WHAT IS NEEDED –
In the entries that follow, the lines from the one with "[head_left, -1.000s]" through the one with "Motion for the" are the ones to write out, exactly and with both ends included. Nothing else should appear.

RAW DATA –
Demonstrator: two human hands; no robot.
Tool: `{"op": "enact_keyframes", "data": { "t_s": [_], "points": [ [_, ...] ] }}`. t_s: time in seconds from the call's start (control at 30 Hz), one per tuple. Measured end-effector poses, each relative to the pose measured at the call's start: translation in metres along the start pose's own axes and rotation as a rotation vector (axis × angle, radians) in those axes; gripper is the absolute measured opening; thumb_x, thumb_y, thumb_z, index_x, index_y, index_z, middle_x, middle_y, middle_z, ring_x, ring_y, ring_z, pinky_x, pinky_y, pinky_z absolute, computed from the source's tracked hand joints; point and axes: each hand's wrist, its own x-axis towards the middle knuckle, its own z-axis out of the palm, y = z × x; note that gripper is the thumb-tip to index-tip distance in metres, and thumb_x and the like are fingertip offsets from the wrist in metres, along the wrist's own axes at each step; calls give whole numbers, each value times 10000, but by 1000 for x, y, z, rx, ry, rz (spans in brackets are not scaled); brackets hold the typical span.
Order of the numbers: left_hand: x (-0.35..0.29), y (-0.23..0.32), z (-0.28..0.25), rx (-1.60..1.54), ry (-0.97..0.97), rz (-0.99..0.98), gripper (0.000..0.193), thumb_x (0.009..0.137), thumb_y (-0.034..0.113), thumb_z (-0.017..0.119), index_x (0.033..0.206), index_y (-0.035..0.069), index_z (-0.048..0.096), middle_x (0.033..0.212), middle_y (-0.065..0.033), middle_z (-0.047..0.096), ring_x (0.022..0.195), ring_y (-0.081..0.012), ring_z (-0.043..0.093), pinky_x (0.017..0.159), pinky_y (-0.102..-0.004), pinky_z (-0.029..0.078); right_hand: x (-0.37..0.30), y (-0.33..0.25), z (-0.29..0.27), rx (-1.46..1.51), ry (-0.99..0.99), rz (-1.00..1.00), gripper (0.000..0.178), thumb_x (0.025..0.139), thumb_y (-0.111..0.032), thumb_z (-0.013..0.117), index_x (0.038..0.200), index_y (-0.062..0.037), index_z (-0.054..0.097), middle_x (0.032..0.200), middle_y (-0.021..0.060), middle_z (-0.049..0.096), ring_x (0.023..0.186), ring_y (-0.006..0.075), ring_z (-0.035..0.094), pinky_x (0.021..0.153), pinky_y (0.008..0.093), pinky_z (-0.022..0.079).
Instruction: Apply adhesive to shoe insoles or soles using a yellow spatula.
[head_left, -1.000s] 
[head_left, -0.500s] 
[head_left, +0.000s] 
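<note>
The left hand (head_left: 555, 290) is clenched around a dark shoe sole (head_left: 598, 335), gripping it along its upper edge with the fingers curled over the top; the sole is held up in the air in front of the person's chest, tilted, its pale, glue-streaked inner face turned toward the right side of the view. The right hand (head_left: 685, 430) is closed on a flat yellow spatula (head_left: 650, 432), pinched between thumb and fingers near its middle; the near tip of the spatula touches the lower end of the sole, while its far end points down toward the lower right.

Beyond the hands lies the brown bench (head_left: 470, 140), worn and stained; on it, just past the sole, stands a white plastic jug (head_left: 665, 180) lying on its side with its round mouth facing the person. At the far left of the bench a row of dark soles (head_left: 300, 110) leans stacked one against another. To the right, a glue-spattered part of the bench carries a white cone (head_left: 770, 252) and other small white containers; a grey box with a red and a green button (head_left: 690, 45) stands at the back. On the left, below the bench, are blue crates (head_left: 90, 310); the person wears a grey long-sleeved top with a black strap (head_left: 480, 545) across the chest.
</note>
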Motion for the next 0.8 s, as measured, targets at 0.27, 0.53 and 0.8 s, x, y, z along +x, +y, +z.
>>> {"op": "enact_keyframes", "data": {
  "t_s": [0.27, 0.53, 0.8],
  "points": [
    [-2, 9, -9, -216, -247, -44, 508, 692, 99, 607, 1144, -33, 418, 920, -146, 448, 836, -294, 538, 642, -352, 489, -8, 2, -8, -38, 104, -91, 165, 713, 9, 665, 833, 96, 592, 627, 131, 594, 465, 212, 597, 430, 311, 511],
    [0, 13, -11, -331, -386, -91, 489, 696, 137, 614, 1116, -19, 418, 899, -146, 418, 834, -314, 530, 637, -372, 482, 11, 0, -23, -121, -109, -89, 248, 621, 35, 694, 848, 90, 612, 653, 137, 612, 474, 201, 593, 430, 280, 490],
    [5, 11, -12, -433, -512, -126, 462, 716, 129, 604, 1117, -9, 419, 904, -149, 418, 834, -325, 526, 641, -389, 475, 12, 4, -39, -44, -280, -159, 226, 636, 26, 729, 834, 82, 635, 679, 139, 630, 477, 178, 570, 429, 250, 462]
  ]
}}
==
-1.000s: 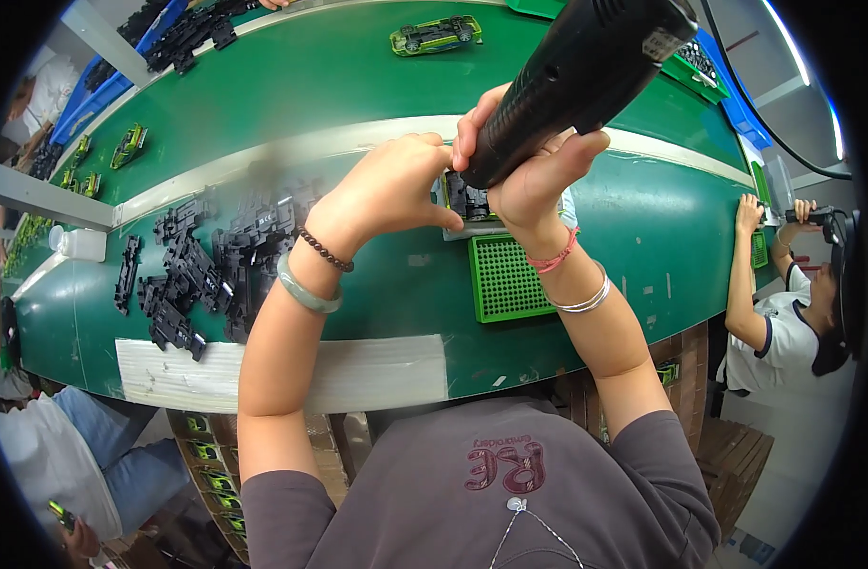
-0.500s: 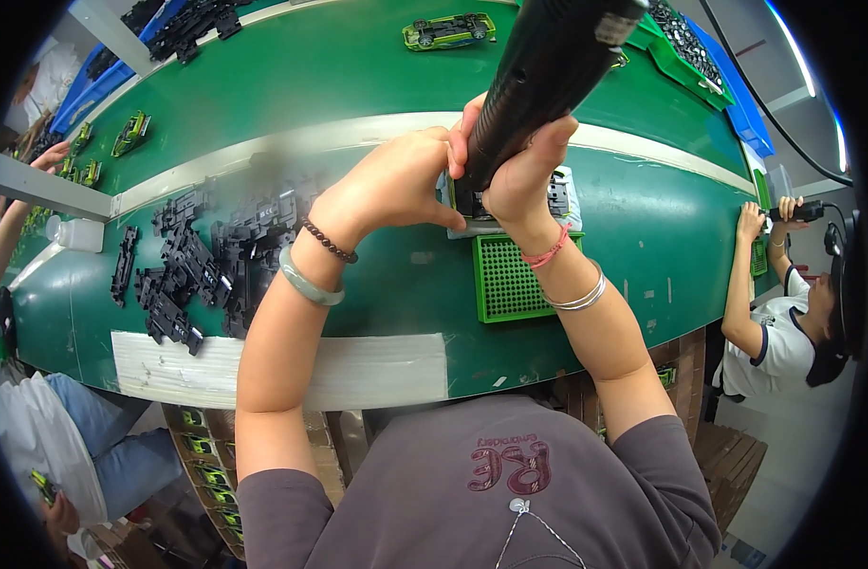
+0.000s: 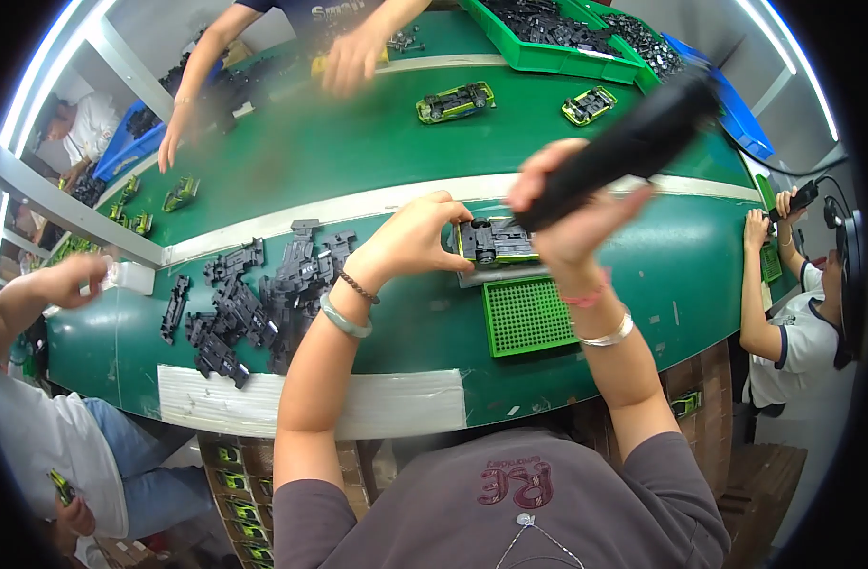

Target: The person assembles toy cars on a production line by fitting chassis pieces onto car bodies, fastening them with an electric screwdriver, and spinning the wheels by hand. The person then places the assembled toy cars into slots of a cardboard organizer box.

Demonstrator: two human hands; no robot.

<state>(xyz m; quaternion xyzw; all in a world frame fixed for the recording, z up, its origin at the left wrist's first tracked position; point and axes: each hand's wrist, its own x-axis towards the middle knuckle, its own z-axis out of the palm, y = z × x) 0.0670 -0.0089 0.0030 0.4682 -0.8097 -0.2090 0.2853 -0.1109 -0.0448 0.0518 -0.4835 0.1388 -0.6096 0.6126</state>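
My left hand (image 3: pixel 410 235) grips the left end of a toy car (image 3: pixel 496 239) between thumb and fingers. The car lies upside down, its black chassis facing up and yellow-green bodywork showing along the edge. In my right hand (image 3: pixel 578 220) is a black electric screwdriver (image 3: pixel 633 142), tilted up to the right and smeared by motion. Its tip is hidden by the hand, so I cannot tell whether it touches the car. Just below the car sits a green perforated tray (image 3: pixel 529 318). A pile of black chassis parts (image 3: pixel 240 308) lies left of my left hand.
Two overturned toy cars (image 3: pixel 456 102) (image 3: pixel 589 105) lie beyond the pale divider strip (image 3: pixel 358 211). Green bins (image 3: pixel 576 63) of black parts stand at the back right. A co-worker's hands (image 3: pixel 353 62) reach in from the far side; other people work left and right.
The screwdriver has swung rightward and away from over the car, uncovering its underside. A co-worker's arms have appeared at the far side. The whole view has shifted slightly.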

RESPONSE TO THE TASK –
[head_left, -1.000s] 
[head_left, -0.500s] 
[head_left, +0.000s] 
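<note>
The left hand (head_left: 555, 290) is clenched around a dark shoe sole (head_left: 598, 335), gripping it along its upper edge with the fingers curled over the top; the sole is held up in the air in front of the person's chest, tilted, its pale, glue-streaked inner face turned toward the right side of the view. The right hand (head_left: 685, 430) is closed on a flat yellow spatula (head_left: 650, 432), pinched between thumb and fingers near its middle; the near tip of the spatula touches the lower end of the sole, while its far end points down toward the lower right.

Beyond the hands lies the brown bench (head_left: 470, 140), worn and stained; on it, just past the sole, stands a white plastic jug (head_left: 665, 180) lying on its side with its round mouth facing the person. At the far left of the bench a row of dark soles (head_left: 300, 110) leans stacked one against another. To the right, a glue-spattered part of the bench carries a white cone (head_left: 770, 252) and other small white containers; a grey box with a red and a green button (head_left: 690, 45) stands at the back. On the left, below the bench, are blue crates (head_left: 90, 310); the person wears a grey long-sleeved top with a black strap (head_left: 480, 545) across the chest.
</note>
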Motion for the next 0.8 s, as measured, targets at 0.27, 0.53 and 0.8 s, x, y, z along +x, +y, +z.

Above is the complete output.